Gilley organised two concerts at Brixton Academy, London, on 21 September 2002 and 2003. In 2004, the Peace One Day documentary premiered at the Edinburgh Film Festival, then the BBC aired the documentary in September of the same year. On the other side of the Atlantic in 2005, Angelina Jolie and Jonny Lee Miller hosted the North American Film Premiere to highlight Peace Day.

In May 2006, the Peace One Day Citizenship Resource Pack was launched after conversations with over 30,000 young people and teachers. In 2007, a second edition of the Citizenship Resource Pack was made available to every secondary school in the UK.

Gilley produced and filmed The Day After Peace, in association with the BBC. The film documents the first ever life-saving activity on the day – polio vaccinations on 21 September 2007 in insecure regions of south and east Afghanistan. In May 2008 Jeremy Gilley received the award Campaigner of the Year.[4][5]

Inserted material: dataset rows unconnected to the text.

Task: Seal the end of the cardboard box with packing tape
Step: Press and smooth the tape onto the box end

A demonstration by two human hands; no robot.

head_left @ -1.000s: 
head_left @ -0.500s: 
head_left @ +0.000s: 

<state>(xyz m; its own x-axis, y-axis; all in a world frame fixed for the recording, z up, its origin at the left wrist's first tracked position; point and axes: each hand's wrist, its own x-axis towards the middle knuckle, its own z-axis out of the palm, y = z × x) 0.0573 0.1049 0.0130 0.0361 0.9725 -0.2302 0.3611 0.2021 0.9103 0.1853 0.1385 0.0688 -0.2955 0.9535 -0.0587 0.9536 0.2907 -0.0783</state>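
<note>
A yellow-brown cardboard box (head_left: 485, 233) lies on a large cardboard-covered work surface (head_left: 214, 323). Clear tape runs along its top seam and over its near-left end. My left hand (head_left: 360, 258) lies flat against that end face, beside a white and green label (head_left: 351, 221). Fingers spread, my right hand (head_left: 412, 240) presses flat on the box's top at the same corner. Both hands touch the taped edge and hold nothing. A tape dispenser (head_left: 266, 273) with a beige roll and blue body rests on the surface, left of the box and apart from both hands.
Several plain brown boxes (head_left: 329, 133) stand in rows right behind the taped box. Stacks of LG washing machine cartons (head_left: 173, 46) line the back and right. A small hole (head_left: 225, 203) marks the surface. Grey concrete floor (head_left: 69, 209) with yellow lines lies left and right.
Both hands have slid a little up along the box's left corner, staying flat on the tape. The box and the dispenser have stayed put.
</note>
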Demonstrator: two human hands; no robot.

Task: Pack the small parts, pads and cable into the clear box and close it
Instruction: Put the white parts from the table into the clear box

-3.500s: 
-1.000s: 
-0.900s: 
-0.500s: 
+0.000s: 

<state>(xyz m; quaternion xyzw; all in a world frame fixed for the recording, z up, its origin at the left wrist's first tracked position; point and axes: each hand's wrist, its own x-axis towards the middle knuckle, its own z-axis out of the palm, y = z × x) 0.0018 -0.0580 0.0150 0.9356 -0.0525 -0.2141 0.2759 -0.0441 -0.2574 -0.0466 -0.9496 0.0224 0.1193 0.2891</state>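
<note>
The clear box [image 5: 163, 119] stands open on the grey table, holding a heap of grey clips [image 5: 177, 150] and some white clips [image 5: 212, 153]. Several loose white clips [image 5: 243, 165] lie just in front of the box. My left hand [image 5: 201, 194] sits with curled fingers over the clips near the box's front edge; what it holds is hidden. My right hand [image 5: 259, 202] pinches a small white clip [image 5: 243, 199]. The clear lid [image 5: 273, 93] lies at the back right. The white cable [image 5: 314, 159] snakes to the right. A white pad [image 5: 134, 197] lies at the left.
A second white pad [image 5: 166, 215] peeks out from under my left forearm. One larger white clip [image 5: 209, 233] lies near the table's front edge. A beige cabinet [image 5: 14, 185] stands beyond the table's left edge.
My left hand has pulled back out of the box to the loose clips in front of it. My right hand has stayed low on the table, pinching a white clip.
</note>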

In early September 2008 Gilley and Jude Law travelled to Afghanistan to screen The Day After Peace there, Hamid Karzai, and document preparations for the polio vaccination on 21 September 2008 of 1.85 million children under 5 years old, in seven Afghan provinces where conflict has previously prevented access.[6]

On 21 September 2010, the Board of the Carnegie Foundation announced that Peace One Day and Jeremy Gilley would be the recipient of the Wateler Peace Prize.[7]

On 6 December 2011, Gilley was a founding signatory of the Pledge to Peace at the Peace and Well Being Conference at the European Parliament in Brussels.[8]